Anne Walters Robinson was recognized for her groundbreaking approach to the study of music within the context of liturgical ritual, theological mysticism. Her research on French royal culture illuminates the musical history of the cathedral of Reims in which the kings of France were crowned and the abbey of St-Denis in which they were buried. Her interpretations of late-medieval polyphony and its sources have transformed our understanding of the musical giants of the fourteenth century—de Vitry and Machaut—and of the foremost mass and motet repertories of the fifteenth and sixteenth centuries. She has also served the AMS as a member the AMS Council, Publications Committee, and Communications Committee; as chair of the Local Arrangements Committee, Alvin H. Johnson-AMS 50 Fellowship Committee, Development Committee, Committee on Committees; and as a member-at-large of the Board of Directors, Co-Chair of the OPUS Campaign, and President.

Corresponding Members are those who at the time of their election are citizens of countries other than Canada or the United States and who have made particularly notable contributions to furthering the stated object of the American Musicological Society. This year there are four new Corresponding Members:
Stephen Banfield was recognized for his significant body of scholarly writings on British music in the late nineteenth and twentieth centuries and on popular musical theater and vernacular music of both Britain and the United States during the same period. We also wish to acknowledge Banfield's establishment of the Centre for the History of Music in Britain, the Empire and the Commonwealth at the University of Bristol, which encourages and supports ongoing research in this broad area. In his own publications, whether on English song, Gerald Finzi, Stephen Sondheim, or Jerome Kern, Banfield's scholarship has broken new ground, while his close analyses have provided readers with a deep understanding of the music. Whether performing or writing, he makes the music come alive.

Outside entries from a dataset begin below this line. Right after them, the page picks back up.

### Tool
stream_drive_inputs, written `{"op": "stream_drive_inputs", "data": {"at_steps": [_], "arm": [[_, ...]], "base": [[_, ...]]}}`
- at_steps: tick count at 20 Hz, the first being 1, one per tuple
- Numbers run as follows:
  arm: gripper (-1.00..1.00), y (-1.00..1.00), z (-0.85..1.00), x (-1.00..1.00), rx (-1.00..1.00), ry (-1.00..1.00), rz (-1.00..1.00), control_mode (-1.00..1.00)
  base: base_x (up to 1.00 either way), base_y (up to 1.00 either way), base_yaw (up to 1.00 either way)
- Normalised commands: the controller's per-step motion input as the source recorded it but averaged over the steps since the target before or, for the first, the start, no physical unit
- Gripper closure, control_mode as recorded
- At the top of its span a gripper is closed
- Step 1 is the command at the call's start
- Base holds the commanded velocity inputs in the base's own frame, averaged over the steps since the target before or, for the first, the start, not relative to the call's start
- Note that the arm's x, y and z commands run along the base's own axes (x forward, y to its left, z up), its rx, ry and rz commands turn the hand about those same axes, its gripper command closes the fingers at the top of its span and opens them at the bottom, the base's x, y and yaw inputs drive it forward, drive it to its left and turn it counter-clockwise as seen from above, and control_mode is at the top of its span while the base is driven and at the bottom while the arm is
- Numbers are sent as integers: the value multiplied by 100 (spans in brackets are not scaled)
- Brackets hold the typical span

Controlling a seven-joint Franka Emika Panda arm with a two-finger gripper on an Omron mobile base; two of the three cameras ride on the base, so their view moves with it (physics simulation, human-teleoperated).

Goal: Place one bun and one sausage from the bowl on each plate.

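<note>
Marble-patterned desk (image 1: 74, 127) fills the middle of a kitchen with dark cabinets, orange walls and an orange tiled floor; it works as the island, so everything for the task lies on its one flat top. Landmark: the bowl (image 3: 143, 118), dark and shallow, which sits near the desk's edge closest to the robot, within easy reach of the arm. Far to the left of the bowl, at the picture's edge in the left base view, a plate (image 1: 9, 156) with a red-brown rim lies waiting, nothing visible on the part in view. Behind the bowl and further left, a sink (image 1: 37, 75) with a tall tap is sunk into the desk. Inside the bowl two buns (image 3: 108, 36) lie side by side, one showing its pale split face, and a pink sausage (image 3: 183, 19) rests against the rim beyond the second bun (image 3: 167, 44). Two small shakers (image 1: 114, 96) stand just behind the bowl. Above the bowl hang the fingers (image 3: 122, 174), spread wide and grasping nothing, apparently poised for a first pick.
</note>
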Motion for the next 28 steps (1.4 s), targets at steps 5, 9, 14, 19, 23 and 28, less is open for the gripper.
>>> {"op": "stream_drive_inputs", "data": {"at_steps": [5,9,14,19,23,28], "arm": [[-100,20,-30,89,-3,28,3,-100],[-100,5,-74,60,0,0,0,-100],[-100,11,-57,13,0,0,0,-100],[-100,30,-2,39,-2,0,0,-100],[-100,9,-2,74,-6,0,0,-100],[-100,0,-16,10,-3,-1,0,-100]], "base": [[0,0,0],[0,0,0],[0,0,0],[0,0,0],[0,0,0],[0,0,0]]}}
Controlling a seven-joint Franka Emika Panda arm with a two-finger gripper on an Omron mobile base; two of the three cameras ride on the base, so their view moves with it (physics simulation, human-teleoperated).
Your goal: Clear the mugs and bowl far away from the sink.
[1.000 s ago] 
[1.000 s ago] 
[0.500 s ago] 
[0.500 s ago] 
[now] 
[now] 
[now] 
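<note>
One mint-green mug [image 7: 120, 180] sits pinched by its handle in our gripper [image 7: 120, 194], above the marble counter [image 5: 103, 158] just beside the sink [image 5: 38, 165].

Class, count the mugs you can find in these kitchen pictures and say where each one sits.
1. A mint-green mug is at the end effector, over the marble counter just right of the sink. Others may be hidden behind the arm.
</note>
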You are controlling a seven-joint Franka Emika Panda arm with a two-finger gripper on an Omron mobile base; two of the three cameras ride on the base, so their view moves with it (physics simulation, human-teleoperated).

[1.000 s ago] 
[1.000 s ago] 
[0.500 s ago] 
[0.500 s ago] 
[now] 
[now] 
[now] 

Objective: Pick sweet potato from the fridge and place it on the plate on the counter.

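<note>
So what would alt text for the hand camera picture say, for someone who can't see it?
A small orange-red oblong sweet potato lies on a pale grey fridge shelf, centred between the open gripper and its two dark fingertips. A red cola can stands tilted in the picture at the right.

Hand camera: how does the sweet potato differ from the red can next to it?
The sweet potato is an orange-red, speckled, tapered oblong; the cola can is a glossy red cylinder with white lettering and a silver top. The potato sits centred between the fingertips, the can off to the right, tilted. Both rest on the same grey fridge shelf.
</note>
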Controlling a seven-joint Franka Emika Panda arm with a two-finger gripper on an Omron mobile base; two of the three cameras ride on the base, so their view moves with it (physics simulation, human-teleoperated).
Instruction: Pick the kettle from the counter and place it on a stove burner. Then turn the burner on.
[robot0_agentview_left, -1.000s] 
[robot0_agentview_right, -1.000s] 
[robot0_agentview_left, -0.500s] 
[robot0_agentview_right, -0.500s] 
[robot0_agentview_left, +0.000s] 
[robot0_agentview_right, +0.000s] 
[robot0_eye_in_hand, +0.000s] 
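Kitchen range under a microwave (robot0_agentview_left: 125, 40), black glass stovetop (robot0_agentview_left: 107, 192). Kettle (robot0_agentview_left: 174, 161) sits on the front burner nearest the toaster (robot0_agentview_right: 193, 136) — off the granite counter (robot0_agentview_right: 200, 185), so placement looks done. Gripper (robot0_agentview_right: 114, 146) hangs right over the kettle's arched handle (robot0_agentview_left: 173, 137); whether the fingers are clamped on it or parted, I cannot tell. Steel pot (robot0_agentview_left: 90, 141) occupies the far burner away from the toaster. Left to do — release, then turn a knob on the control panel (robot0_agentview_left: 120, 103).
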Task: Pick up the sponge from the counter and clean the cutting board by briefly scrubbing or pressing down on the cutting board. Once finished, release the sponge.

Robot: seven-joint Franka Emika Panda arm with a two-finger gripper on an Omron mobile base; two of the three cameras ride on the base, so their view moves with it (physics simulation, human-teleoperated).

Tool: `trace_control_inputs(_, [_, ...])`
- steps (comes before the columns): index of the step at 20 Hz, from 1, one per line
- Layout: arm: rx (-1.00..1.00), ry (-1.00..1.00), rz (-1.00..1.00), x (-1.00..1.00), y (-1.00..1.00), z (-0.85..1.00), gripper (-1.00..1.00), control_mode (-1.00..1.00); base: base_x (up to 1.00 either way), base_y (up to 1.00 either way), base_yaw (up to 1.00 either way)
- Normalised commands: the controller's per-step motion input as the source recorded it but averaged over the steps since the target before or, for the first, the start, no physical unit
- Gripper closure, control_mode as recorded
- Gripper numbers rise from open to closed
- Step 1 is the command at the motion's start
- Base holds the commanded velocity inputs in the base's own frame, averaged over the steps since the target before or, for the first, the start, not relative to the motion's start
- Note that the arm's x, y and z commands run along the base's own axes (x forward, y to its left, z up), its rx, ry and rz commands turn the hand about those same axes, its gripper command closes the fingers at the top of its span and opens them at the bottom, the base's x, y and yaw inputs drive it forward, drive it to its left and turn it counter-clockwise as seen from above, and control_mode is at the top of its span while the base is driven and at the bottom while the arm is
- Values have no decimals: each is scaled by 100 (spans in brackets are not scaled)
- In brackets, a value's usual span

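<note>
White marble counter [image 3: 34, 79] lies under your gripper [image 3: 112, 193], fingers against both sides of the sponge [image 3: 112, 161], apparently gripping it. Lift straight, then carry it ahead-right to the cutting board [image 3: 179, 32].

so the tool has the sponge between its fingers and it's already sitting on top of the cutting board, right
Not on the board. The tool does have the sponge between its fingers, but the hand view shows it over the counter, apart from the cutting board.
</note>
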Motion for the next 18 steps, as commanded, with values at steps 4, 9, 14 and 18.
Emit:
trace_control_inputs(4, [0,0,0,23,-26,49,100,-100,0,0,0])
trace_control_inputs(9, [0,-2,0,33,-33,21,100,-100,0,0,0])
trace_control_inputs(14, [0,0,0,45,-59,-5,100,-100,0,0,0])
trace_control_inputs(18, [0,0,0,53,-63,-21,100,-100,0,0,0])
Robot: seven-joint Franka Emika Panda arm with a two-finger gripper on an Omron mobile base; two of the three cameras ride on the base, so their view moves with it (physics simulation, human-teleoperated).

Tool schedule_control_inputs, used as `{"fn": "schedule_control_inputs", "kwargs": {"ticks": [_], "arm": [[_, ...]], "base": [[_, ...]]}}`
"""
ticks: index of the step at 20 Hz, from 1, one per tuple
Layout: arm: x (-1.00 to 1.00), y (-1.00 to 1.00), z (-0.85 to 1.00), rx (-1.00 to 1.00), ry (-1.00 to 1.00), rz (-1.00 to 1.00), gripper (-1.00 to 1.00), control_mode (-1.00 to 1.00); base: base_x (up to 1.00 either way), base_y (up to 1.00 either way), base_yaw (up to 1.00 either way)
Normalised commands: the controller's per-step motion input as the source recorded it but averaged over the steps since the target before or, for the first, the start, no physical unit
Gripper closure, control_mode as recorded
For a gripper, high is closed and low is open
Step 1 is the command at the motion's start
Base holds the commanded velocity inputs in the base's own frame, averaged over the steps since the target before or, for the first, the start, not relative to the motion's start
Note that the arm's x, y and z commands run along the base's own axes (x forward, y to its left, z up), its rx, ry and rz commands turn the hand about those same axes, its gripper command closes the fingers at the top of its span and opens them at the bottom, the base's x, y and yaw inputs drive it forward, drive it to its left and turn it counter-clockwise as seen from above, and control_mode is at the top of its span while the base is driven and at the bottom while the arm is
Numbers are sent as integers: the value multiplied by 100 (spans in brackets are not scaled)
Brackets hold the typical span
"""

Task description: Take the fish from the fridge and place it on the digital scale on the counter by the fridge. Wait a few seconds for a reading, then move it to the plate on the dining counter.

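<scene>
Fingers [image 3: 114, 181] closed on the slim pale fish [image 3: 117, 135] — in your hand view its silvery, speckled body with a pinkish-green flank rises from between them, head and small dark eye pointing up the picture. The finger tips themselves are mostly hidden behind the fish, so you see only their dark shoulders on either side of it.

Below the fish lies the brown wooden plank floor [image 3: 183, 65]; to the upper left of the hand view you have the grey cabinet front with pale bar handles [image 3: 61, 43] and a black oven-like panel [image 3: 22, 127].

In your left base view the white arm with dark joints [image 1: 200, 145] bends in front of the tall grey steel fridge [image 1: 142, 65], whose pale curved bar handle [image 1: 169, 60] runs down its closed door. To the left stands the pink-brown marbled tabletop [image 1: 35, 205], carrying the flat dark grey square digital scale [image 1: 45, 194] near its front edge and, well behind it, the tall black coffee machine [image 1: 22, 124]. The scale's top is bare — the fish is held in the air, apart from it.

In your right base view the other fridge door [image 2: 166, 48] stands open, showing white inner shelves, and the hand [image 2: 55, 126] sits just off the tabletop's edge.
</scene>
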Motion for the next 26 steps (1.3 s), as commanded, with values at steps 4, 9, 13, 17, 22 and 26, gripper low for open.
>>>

Ismael Fernández de la Cuesta was recognized for his significant contributions to music as a scholar, teacher, and performer. From his detailed investigation of Mozarabic chant books and his translation into Spanish of Francisco de Salinas’s treatise De musica libri septem to your catalogue of medieval music sources in Spain and complete edition (with Robert Lafonte) of the surviving melodies of the troubadours, de la Cuesta has helped to establish the foundations of modern musicological scholarship in the medieval period, especially in terms of Spain’s important contributions. He was also acknowledged as director of the monastic choir of San Domingo de Silos and his exceptional recordings of chant that have brought the beauty of this repertoire to a worldwide audience.


Laurenz Luetteken was recognized for his extensive body of scholarly work ranging broadly across the history of Western music from the early Renaissance to the twentieth century. The AMS also would like to acknowledge Luetteken's service to the field of musicology in his role on the editorial boards of Musica Disciplina, Early Music History, and Eighteenth-Century Music, among others, and as General Editor of MGGonline (forthcoming in 2016). His innovative research and writing, which includes major publications on Dufay, Mozart, Wagner, and Richard Strauss invites us to look, to hear, and to think again about composers and music we thought we already knew.


Susan Rankin was recognized for her significant work as a medievalist, church historian, and paleographer. In her writings on ritual in the liturgical drama of France and England of the 10th to 13th centuries, on liturgical practice as recorded in the Winchester Troper, and on musical notation in musical sources from Sankt Gallen, she has brought to life the rich and beautiful sound of music from this time.